I recently just moved to Phoenix from NJ and was curious if I could drive here. I turned on the app and after a few minutes, voila! I actually get a request. Turns out, it was from a guy with a 4.0 rating. I ignored it since it was mainly due to curiosity's sake. Has anyone actually driven in a completely different area from where they registered? Also, how does it work with insurance? Would I be covered or not?


----------



## JuanMoreTime (Jan 25, 2015)

I wouldn't think I'd be able to, but I might try turning the app on in Las Vegas and seeing what happens. I know that when I moved from Detroit to LA, the transition was much, much easier with Lyft than with Uber.


----------



## ocbob2 (Aug 18, 2015)

I would love to do Lyft in Vegas when I am there for business...or pleasure. Nothing like killing a few hours with better rates and probably better tippers.


----------



## JuanMoreTime (Jan 25, 2015)

ocbob2 said:


> I would love to do Lyft in Vegas when I am there for business...or pleasure. Nothing like killing a few hours with better rates and probably better tippers.

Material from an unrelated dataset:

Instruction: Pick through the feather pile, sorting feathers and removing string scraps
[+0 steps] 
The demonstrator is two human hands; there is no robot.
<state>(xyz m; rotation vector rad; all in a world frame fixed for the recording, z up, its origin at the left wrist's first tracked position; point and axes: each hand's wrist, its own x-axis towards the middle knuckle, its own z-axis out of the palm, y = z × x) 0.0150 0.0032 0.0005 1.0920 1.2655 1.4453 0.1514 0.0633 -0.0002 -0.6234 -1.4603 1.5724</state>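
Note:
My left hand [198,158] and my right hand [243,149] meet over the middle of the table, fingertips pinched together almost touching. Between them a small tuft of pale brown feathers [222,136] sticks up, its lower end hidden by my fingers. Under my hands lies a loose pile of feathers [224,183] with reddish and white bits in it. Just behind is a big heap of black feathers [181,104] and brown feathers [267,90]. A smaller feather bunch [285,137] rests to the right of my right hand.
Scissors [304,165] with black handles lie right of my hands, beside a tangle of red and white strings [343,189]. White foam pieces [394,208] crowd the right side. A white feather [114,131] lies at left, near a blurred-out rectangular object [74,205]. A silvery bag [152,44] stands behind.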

I'd like to as well, but I don't think it's allowed. I'll email Lyft and see if I can't get a definitive answer.


----------



## mrlasvegas (Aug 9, 2015)

ocbob2 said:


> I would love to do Lyft in Vegas when I am there for business...or pleasure. Nothing like killing a few hours with better rates and probably better tippers.


Since you are not registered with the state, do not have TNC permit, do not have a state or county business license, I would not recommend it. If you are lucky, the NTA folks won't take your vehicle. We are checked regularly at hot spots like airport and major hotels for these items.


----------



## BC1045 (Oct 27, 2015)

What is "TNC"?


----------